WHAT THE TASK ASKS → Go through the listing below and gather every line with the word "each".

★ ★ ★ ★ ★ ★ ★

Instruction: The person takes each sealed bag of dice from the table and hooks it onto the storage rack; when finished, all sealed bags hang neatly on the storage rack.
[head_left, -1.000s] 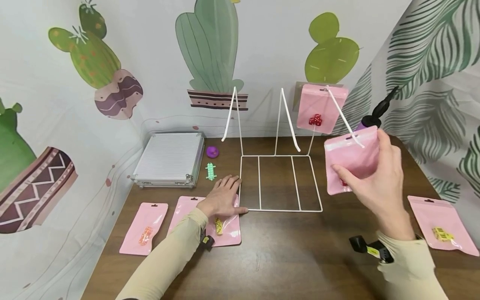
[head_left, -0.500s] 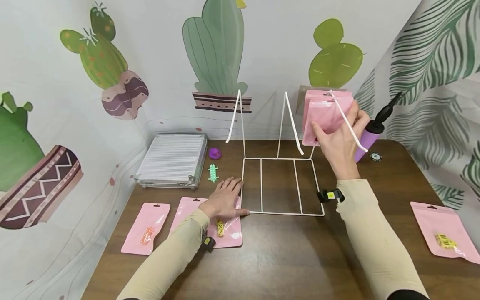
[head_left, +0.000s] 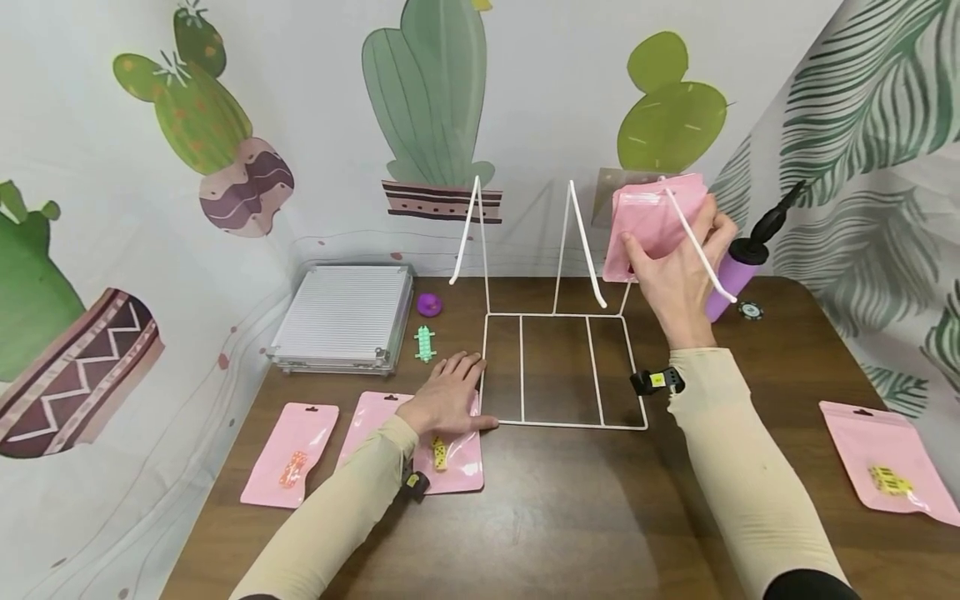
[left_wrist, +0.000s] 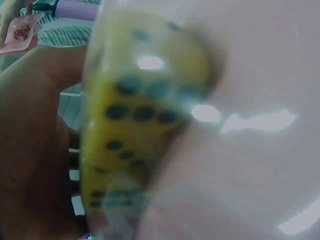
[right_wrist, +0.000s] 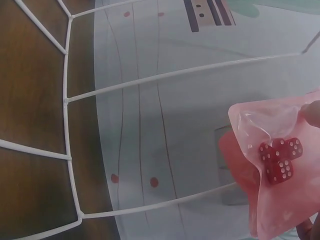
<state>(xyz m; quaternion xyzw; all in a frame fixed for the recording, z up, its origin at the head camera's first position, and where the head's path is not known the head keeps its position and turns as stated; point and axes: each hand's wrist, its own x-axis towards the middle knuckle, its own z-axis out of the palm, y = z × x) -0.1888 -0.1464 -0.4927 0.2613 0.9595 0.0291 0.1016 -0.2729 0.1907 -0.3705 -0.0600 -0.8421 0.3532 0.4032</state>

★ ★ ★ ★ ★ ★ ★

SOLUTION TO THIS TASK →
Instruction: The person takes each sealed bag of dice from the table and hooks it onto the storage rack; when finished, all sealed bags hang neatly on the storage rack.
<state>(xyz m; quaternion xyzw; all in a frame fixed for the recording, z up, its origin at the head camera's first position, and where the head's path is not known the head keeps its position and turns as stated; point and axes: each hand's wrist, its own x-axis towards the middle knuckle, its own z-axis out of the palm, y = z × x) -0.1888 -0.1464 -0.4927 0.2613 0.9595 0.0291 0.1016 -0.2729 0.1907 -0.3705 -0.0600 -0.8421 0.3532 0.4032</state>

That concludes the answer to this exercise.